Published: 14 April 2011



Exposure of the anterior or lateral lumbar via the retroperitoneal approach easily causes injuries to the lumbar plexus. Lumbar plexus injuries which occur during anterior or transpsoas lumbar spine exposure and placement of instruments have been reported. This study aims is to provide more anatomical data and surgical landmarks in operations concerning the lumbar plexus in order to prevent lumbar plexus injuries and to increase the possibility of safety in anterior approach lumbar surgery.


To study the applied anatomy related to the lumbar plexus of fifteen formaldehyde-preserved cadavers, Five sets of Virtual Human (VH) data set were prepared and used in the study. Three-dimensional (3D) computerized reconstructions of the lumbar plexus and their adjacent structures were conducted from the VH female data set.


The order of lumbar nerves is regular. From the anterior view, lumbar plexus nerves are arranged from medial at L5 to lateral at L2. From the lateral view, lumbar nerves are arranged from ventral at L2 to dorsal at L5. The angle of each nerve root exiting outward to the corresponding intervertebral foramen increases from L1 to L5. The lumbar plexus nerves are observed to be in close contact with transverse processes (TP). All parts of the lumbar plexus were located by sectional anatomy in the dorsal third of the psoas muscle. Thus, access to the psoas major muscle at the ventral 2/3 region can safely prevent nerve injuries. 3D reconstruction of the lumbar plexus based on VCH data can clearly show the relationships between the lumbar plexus and the blood vessels, vertebral body, kidney, and psoas muscle.

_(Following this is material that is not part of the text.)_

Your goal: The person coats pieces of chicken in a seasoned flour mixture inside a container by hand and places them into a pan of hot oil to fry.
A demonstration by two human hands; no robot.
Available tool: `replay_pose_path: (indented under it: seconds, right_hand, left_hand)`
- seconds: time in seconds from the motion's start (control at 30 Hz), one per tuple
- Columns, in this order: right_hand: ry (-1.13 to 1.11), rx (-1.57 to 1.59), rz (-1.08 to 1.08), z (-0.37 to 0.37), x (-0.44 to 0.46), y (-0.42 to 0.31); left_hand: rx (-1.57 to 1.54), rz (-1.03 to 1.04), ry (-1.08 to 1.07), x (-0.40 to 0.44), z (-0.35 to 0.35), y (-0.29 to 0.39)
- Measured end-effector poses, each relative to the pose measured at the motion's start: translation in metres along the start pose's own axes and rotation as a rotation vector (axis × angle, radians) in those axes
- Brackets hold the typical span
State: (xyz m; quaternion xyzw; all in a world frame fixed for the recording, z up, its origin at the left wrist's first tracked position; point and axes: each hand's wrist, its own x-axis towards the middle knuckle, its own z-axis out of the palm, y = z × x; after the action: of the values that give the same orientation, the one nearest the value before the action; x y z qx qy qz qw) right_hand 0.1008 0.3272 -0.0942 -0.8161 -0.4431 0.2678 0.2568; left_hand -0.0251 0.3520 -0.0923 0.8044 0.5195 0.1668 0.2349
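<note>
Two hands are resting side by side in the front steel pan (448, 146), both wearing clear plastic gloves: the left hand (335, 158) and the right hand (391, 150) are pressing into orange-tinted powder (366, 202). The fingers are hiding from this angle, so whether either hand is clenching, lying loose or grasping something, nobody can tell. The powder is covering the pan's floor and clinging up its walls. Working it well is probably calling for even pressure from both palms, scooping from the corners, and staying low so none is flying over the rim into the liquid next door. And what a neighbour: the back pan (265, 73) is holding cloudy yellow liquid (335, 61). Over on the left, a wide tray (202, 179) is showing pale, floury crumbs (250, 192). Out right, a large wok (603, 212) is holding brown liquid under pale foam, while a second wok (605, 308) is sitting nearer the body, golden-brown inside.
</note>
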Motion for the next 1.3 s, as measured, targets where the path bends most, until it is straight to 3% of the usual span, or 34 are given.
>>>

The psoas muscle can be considered as a surgical landmark since incision at the ventral 2/3 of the region can prevent lumbar plexus injuries for procedures requiring exposure of the lateral anterior of the lumbar. The transverse process can be considered as a landmark and reference in surgical operations by its relative position to the lumbar plexus. 3D reconstructions of the lumbar plexus based on VCH data provide a virtual morphological basis for anterior lumbar surgery.